3D Plot of PCA in R (2 Examples)

 

In this tutorial, I’ll demonstrate how to draw a 3D Plot of a Principal Component Analysis (PCA) in the R programming language.

This is the table of content:

Here’s how to do it!

 

Prepare Data and Load Add-On Library

First of all, we need to load the library rgl that will allow us to plot our PCA in 3D. If you haven’t installed it, please install it now using the code below.

install.packages("rgl")

Next, load the library:

library(rgl)

Now, it’s time to prepare our data in order to perform the PCA. For this example, we will use the mtcars database, which contains 32 car models with 11 features. Let’s take a look at the first rows of the dataset!

data(mtcars)
 
head(mtcars)

plot pca

Even if all variables look numerical, by description, the features vs and am are categorical by defining if the engine is v-shaped or straight, or if the transmission is manual or automatic.

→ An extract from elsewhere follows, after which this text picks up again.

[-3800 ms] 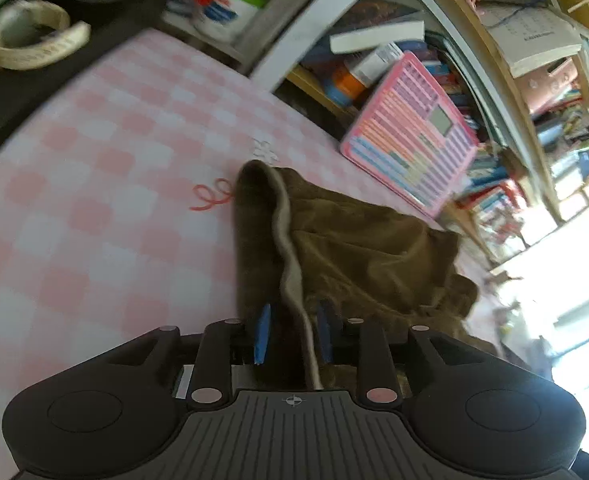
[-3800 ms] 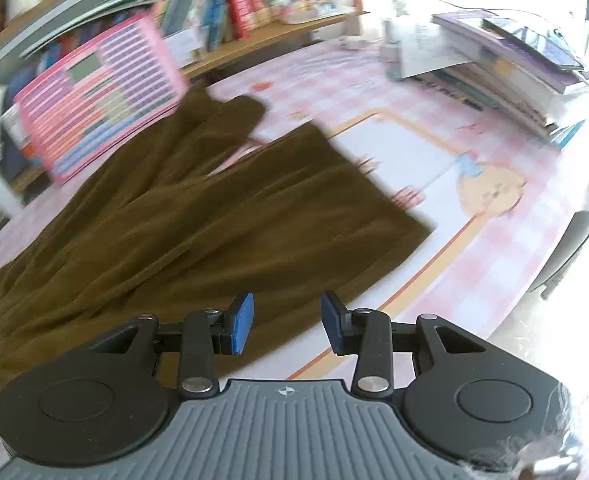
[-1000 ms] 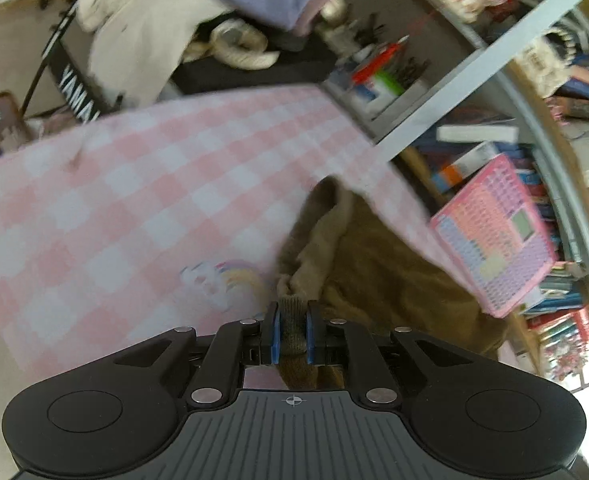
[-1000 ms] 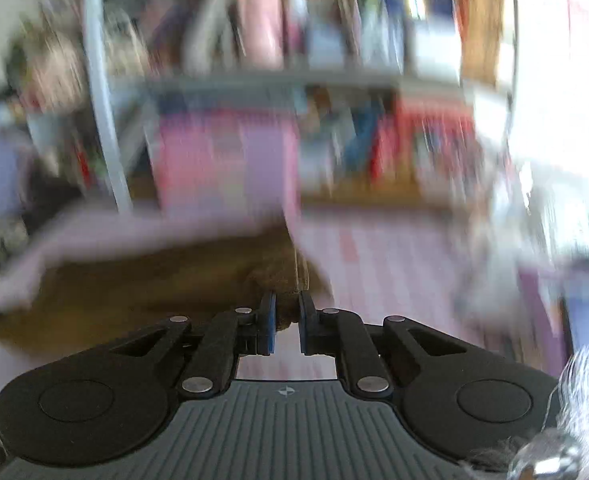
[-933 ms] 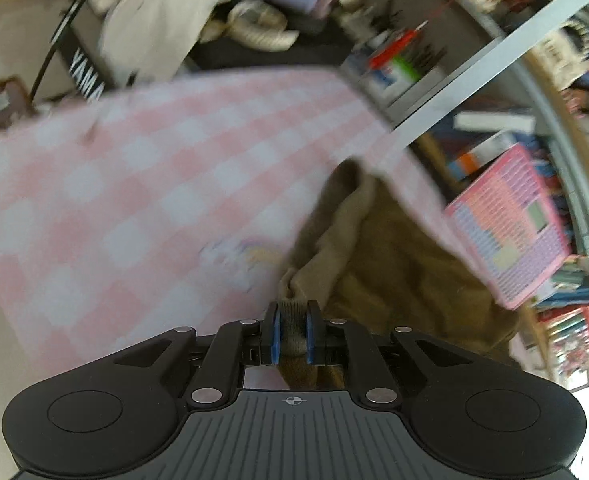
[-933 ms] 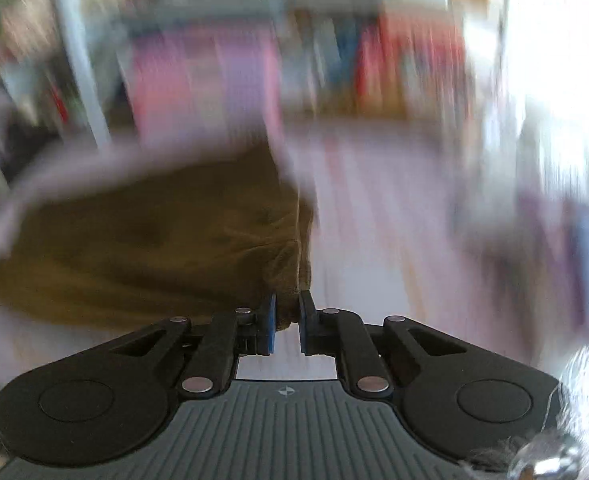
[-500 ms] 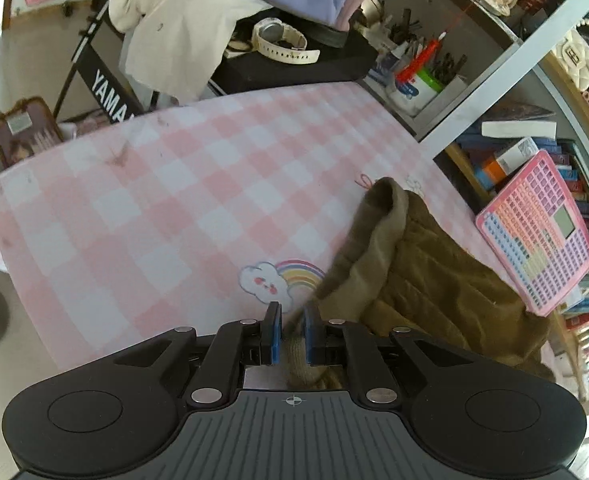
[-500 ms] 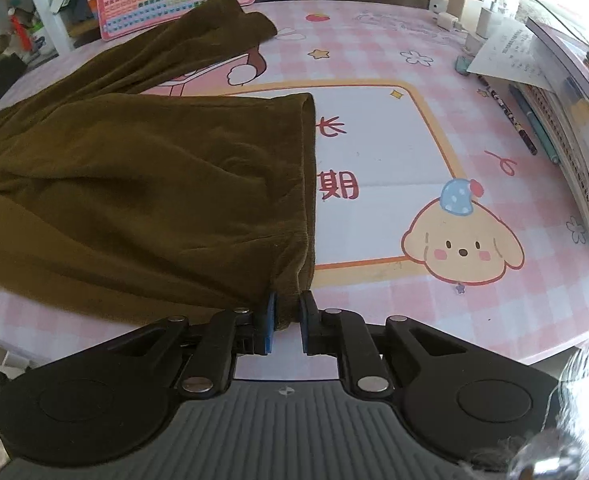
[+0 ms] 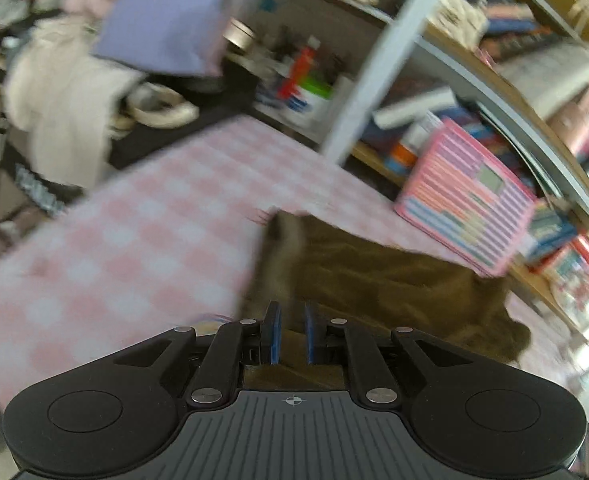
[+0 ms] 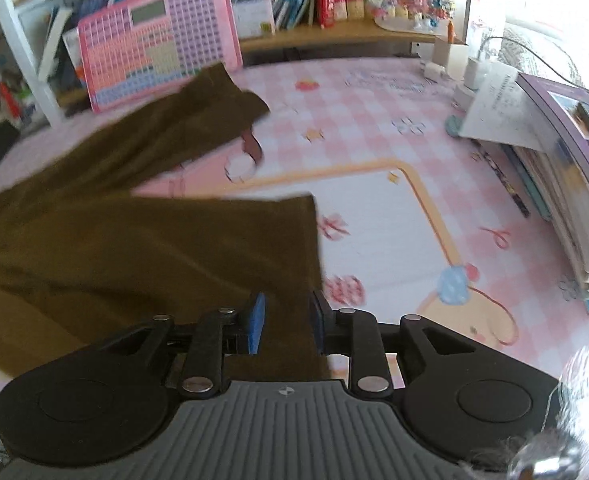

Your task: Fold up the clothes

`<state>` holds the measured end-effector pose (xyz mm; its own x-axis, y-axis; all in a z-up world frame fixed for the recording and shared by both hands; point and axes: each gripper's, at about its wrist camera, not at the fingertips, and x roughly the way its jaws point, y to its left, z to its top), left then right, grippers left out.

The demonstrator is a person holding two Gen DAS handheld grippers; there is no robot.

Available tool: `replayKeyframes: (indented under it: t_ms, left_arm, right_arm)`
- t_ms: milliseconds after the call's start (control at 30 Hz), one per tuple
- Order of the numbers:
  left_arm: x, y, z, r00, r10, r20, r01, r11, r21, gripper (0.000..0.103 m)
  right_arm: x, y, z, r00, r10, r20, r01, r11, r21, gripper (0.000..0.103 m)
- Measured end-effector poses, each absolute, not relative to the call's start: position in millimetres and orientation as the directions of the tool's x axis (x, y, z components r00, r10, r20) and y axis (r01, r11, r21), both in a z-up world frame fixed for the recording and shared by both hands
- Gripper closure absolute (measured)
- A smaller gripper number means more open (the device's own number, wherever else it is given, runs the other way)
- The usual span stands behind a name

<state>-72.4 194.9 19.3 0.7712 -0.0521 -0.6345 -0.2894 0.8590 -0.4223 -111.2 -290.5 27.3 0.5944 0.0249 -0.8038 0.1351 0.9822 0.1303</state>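
Brown trousers (image 10: pixel 154 248) lie spread on the pink checked table cover (image 10: pixel 374 120), one leg reaching toward the back and the other ending at a hem just ahead of my right gripper (image 10: pixel 286 326). Its jaws are opening and stand apart over the hem's near corner; the pads do not press the cloth. In the left wrist view, the waist end of the trousers (image 9: pixel 394 280) lies below my left gripper (image 9: pixel 291 332). Those jaws are opening by a narrow gap. Brown cloth shows through the gap, but no fold stands up between the pads. This view is blurred.
A pink toy keyboard (image 10: pixel 158 36) leans on the bookshelf behind the table. Stacked books (image 10: pixel 566 160) and chargers sit at the right edge. A white shelf post (image 9: pixel 374 60), pen pots and a dark stand heaped with pale clothes (image 9: pixel 66 120) are at the left end.
The right jaws have parted and let go of the hem they pinched. The left gripper has risen and rolled, and the waistband no longer stands pinched between its pads.
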Motion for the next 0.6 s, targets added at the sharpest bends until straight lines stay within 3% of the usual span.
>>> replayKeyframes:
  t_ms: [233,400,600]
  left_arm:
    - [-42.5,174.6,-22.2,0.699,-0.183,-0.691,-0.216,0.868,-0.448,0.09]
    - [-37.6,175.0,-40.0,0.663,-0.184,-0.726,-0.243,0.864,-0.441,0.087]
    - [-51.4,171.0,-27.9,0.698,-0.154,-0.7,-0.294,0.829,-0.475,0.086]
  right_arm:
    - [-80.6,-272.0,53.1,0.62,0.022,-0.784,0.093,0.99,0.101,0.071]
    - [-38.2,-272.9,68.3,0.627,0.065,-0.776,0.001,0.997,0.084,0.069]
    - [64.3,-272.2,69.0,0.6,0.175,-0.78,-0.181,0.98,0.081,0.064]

Therefore, those variables are removed from the dataset since PCA essentially works with numeric data. For PCAs deal with categorical data, see our tutorial: Can PCA be Used for Categorical Variables?

data_cars <- mtcars[,-(8:9), 
                    drop=FALSE]
 
head(data_cars)

plot pca

Now, we have a data set with 32 observations and 9 variables. Let’s perform a PCA and see how the data is spread in a 3D plot with respect to the first three principal components!

 

Perform PCA

The next step is to perform our PCA in R as follows.

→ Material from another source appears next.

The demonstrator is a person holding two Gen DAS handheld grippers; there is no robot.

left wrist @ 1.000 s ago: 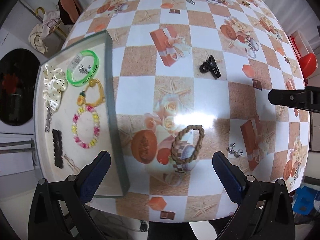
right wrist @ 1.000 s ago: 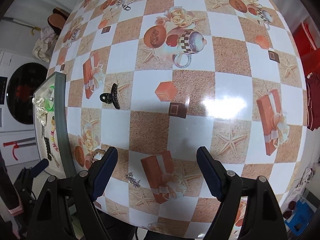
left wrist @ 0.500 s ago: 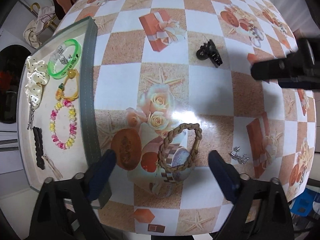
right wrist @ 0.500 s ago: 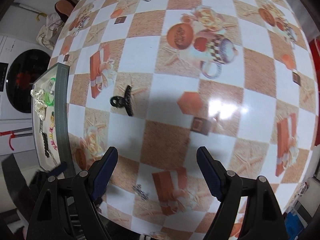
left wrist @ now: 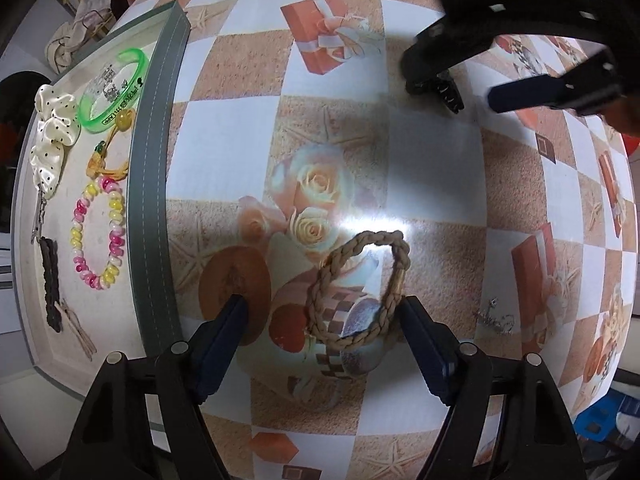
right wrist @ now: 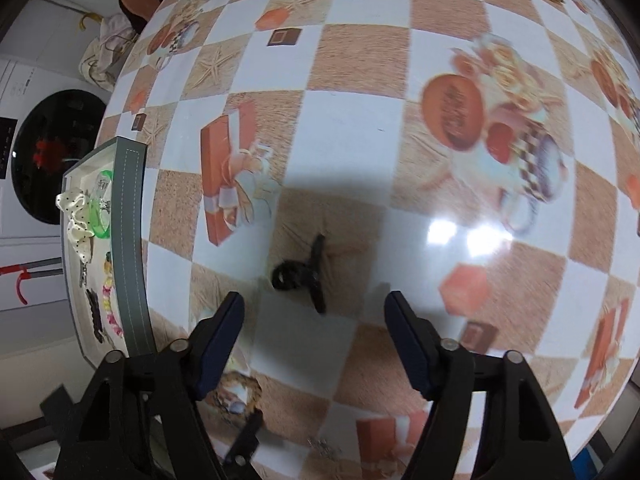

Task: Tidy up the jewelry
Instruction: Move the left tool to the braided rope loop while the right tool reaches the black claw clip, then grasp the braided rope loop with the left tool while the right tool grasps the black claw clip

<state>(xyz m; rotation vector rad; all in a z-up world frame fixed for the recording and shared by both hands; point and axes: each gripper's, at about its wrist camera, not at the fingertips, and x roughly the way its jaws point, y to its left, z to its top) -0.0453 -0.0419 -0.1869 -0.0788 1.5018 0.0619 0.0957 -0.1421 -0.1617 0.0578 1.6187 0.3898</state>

pca_cars <- prcomp(data_cars, 
                   scale=TRUE)
 
summary(pca_cars)
 
# Importance of components:
#                           PC1    PC2     PC3     PC4     PC5     PC6     PC7
# Standard deviation     2.3782 1.4429 0.71008 0.51481 0.42797 0.35184 0.32413
# Proportion of Variance 0.6284 0.2313 0.05602 0.02945 0.02035 0.01375 0.01167
# Cumulative Proportion  0.6284 0.8598 0.91581 0.94525 0.96560 0.97936 0.99103
#                           PC8     PC9
# Standard deviation     0.2419 0.14896
# Proportion of Variance 0.0065 0.00247
# Cumulative Proportion  0.9975 1.00000

The output shows that the first three principal components explain 92% of the variance. Now, we need to retrieve the component scores too in order to represent the data in a 3D plot on the three principal component axes. The scores are stored under $x in our PCA output. See how we restored them in a data frame named scores.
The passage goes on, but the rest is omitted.